The foamed resin molded article of the present invention may use a crosslinking agent, a crosslinking aid and the like in order to increase the strength.
The crosslinking agent is preferably a radical generator such as an organic peroxide or the like, such as dicumyl peroxide, benzoyl peroxide, lauroyl peroxide, t-butyl perbenzoate, di-t-butyl peroxide, cumene hydroperoxide, Cite 2,5-dimethyl-2,5-di (t-butylperoxy) hexane, 2,5-dimethyl-2,5-di (t-butylperoxy) -3-hexyne and t-butylhydroperoxide Preferably, 2,5-dimethyl-2,5-di (t-butyl peroxide) hexane or the like is used.
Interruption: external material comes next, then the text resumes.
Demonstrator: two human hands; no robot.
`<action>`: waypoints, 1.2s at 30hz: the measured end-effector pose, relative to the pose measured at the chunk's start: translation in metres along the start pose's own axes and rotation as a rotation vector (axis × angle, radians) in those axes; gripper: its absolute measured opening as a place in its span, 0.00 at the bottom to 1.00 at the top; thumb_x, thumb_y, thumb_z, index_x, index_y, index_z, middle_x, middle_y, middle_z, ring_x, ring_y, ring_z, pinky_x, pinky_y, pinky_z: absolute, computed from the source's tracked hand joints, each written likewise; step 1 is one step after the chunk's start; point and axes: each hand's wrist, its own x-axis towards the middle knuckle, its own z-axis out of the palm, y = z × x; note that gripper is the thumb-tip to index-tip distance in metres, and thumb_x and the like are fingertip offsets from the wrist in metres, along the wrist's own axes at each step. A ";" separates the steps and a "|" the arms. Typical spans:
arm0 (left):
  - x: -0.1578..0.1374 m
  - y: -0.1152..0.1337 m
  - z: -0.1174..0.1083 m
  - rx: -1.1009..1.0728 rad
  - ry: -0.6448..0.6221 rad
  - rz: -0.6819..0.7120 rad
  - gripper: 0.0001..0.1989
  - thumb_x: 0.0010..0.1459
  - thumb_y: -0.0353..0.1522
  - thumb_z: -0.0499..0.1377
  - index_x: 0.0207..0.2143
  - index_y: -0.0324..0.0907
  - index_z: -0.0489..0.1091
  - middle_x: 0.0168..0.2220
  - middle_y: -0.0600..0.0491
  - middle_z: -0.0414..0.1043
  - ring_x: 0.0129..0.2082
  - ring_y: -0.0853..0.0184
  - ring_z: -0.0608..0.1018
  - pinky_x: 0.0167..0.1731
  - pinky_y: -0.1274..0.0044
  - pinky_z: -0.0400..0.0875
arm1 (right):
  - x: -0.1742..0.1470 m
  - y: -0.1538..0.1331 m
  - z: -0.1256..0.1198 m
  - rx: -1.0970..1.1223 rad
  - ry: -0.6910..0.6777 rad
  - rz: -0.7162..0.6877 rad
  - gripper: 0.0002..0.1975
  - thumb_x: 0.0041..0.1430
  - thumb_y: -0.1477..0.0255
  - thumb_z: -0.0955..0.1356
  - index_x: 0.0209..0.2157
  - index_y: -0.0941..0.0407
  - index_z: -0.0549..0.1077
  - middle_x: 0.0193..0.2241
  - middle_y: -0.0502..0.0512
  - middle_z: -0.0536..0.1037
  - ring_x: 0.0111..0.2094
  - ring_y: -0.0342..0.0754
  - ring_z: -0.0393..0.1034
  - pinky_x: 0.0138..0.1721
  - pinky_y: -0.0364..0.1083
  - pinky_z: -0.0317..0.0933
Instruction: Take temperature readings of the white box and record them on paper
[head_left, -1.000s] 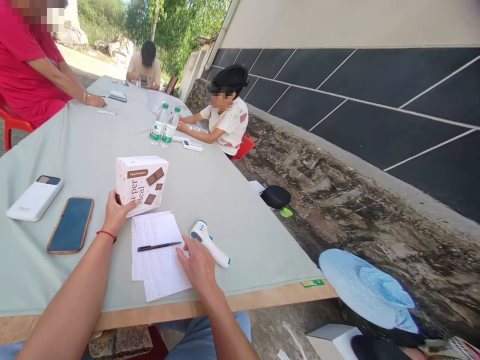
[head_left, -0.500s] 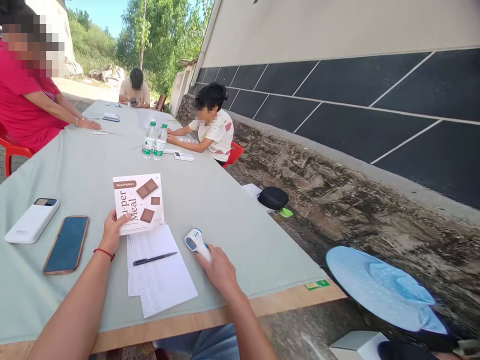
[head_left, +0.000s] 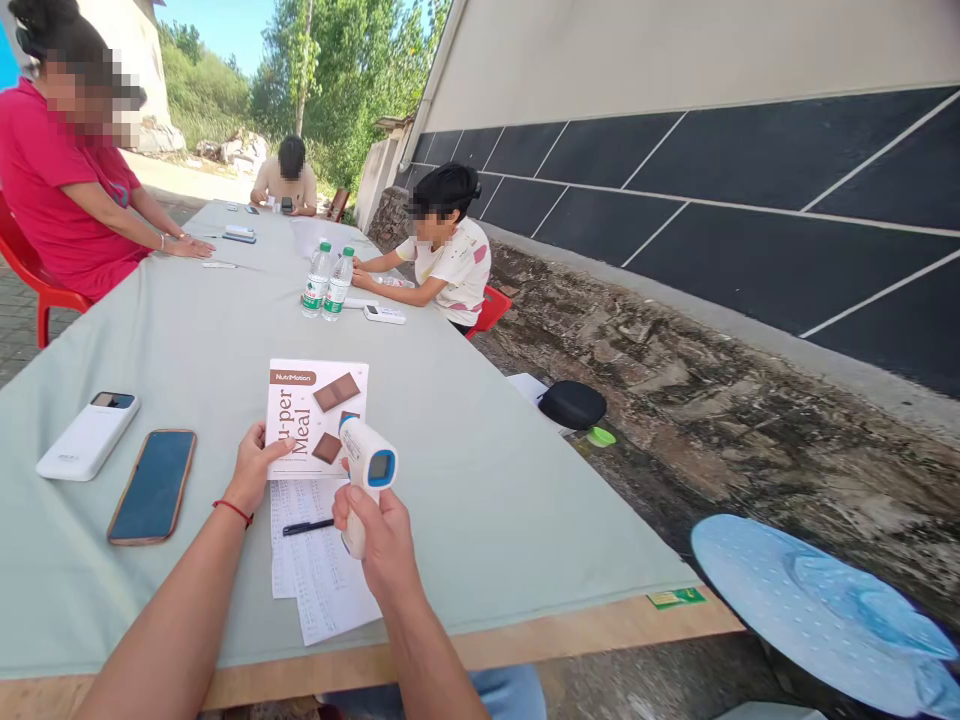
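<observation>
My left hand grips the left edge of a white "NutriMotion" meal packet with chocolate pieces printed on it, held upright above the table. In my right hand is a white and blue infrared thermometer, fingers wrapped round its handle. Its front end points at the packet and covers part of the print; its small screen faces me. Whether it touches the packet I cannot tell. Beneath both hands lie sheets of paper with handwriting, and a black pen rests on them, partly hidden by my right hand.
A white power bank and a phone lie at the left on the cloth-covered table. Two water bottles stand further back. Three people sit around the table. A blue hat is beyond the right corner.
My right hand has lifted the thermometer off the table area, turned it upright and brought it left to the packet. The whole view has shifted slightly.
</observation>
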 end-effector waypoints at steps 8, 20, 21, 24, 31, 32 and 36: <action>-0.002 -0.004 0.001 0.052 -0.025 -0.003 0.30 0.35 0.40 0.73 0.41 0.38 0.69 0.39 0.48 0.76 0.38 0.58 0.77 0.37 0.71 0.70 | 0.030 -0.014 0.013 -0.014 0.040 0.014 0.18 0.51 0.56 0.70 0.23 0.55 0.65 0.18 0.45 0.65 0.23 0.42 0.56 0.26 0.43 0.52; -0.004 0.002 0.003 0.056 -0.048 -0.005 0.32 0.33 0.40 0.73 0.41 0.38 0.69 0.39 0.48 0.76 0.39 0.58 0.77 0.37 0.70 0.70 | 0.033 -0.008 0.012 -0.108 0.079 0.036 0.16 0.52 0.57 0.69 0.32 0.56 0.72 0.17 0.45 0.66 0.23 0.44 0.57 0.27 0.44 0.53; -0.004 0.002 0.003 0.057 -0.045 -0.003 0.32 0.33 0.40 0.73 0.41 0.38 0.69 0.39 0.48 0.76 0.39 0.58 0.77 0.38 0.70 0.70 | 0.033 -0.008 0.012 -0.110 0.079 0.034 0.16 0.52 0.56 0.69 0.32 0.56 0.72 0.17 0.45 0.66 0.23 0.43 0.57 0.27 0.44 0.53; -0.004 0.002 0.003 0.058 -0.041 0.002 0.32 0.33 0.40 0.73 0.41 0.38 0.69 0.39 0.47 0.76 0.39 0.57 0.77 0.38 0.69 0.70 | 0.032 -0.009 0.013 -0.125 0.079 0.026 0.17 0.52 0.56 0.69 0.32 0.56 0.71 0.17 0.45 0.66 0.22 0.43 0.57 0.26 0.44 0.53; -0.005 0.003 0.003 0.049 -0.041 0.012 0.30 0.32 0.39 0.73 0.40 0.39 0.70 0.38 0.48 0.77 0.39 0.56 0.77 0.38 0.69 0.70 | 0.029 -0.013 0.014 -0.096 0.080 0.046 0.16 0.51 0.56 0.70 0.27 0.55 0.68 0.18 0.45 0.66 0.23 0.43 0.57 0.27 0.44 0.53; -0.005 0.003 0.003 0.052 -0.040 0.014 0.30 0.33 0.39 0.73 0.40 0.39 0.70 0.38 0.48 0.77 0.39 0.56 0.77 0.38 0.69 0.70 | 0.028 -0.014 0.014 -0.090 0.078 0.047 0.16 0.51 0.56 0.70 0.26 0.55 0.67 0.18 0.45 0.66 0.23 0.43 0.57 0.27 0.44 0.53; -0.004 0.000 0.002 0.076 -0.048 0.021 0.31 0.34 0.40 0.73 0.41 0.39 0.69 0.39 0.48 0.76 0.40 0.56 0.77 0.39 0.68 0.70 | 0.020 -0.016 0.014 -0.080 0.064 0.031 0.16 0.52 0.57 0.69 0.24 0.54 0.66 0.18 0.45 0.65 0.23 0.42 0.56 0.27 0.43 0.53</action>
  The crosslinking aid is an agent for efficiently performing the crosslinking reaction, and is an essential agent for crosslinking polypropylene, which is a degradable resin. For example, divinylbenzene, diallylbenzene, divinylnaphthalene, divinylbiphenyl, divinylcarbazole, divinylpyridine, and their nuclear-substituted compounds and homologues, ethylene glycol di (meth) acrylate, diallyl phthalate, triallyl formal, triallyl cyanurate, Multifunctional monomers such as trimethylolpropane tri (meth) acrylate, pentaerythritol tri (meth) acrylate, 1,6-hexanediol di (meth) acrylate, vinyltrimethoxysilane, vinyltriethoxysilane, γ-methacryloxypropyl Examples include silane compounds such as trimethoxysilane and mixtures of two or more thereof.

  The foamed resin molded article of the present invention includes, for example, an air conditioner, a flame retardant, a lubricant, an antistatic agent, an antioxidant, a heat stabilizer, an ultraviolet absorber, a pigment, and a dye as long as the effects of the present invention are not impaired. Various additives and plasticizers such as mineral oil may be blended.
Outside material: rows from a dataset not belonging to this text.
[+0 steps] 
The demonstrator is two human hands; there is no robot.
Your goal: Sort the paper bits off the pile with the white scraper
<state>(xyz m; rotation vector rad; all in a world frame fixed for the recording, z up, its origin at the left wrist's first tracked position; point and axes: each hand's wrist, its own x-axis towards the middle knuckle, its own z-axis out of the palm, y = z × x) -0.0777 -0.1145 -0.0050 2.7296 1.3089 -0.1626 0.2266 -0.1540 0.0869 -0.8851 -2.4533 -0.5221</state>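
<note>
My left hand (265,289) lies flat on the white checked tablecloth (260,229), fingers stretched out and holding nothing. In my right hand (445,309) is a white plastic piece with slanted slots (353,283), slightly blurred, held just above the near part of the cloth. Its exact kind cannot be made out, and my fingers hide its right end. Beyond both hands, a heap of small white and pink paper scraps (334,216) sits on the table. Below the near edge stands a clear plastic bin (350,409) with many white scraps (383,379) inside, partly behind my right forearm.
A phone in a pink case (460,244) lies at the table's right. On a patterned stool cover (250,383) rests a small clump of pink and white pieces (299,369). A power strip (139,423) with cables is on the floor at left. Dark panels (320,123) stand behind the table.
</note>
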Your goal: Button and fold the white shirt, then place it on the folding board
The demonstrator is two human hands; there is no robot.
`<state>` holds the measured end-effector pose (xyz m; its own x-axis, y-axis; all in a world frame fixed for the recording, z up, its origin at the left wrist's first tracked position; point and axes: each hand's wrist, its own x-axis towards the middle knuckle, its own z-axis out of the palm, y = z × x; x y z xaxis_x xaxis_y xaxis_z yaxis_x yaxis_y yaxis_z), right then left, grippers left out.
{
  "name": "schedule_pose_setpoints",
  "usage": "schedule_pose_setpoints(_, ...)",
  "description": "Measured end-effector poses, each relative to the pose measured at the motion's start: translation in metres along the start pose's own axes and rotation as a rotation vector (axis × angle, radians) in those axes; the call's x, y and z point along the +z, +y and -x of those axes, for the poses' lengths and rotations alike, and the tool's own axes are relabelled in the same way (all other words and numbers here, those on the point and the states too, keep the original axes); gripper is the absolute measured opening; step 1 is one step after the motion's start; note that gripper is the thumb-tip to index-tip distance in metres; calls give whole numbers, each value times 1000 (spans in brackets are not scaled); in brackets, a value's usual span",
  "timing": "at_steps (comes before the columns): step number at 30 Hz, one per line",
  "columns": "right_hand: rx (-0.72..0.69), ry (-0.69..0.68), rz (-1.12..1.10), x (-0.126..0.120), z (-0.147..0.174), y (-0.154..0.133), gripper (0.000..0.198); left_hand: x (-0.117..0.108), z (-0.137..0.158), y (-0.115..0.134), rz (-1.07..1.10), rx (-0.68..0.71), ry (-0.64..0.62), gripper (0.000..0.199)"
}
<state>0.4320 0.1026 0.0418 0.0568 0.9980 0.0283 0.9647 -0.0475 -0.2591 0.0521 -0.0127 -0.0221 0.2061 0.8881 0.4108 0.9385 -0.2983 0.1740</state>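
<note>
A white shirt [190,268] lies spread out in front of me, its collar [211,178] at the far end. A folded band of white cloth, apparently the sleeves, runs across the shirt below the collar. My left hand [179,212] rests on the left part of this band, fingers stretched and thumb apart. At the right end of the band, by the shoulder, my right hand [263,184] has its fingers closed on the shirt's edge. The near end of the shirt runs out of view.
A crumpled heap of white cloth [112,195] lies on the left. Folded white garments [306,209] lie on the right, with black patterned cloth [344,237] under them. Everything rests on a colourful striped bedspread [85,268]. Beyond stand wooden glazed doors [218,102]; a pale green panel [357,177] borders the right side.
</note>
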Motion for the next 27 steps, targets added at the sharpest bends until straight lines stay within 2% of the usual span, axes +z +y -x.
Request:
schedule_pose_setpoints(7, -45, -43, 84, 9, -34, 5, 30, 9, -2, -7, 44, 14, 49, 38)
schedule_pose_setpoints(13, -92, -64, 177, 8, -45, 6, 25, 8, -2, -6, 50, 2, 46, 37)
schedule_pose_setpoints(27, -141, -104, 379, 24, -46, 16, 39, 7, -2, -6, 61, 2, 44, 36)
The foamed resin molded article of the present invention can be obtained by foaming and molding a resin composition containing an A component, a B component and a C component by a known method.
The order of blending the A component, B component and C component and the blending method are not particularly limited. For example, the A component and the B component are raw materials using a kneader such as a single screw extruder, twin screw extruder, Banbury mixer, etc. After melt-kneading, a method of foaming and molding with a known method using the C component, a method of dry blending the A component and the B component and then foaming and molding with a known method using the C component, etc. Can be mentioned.

  The foaming method for obtaining the foamed resin molded body is not particularly limited, and foaming can be performed by a known foaming method. Examples thereof include an extrusion foaming method, an injection foaming method, a bead foaming method, and a press foaming method. .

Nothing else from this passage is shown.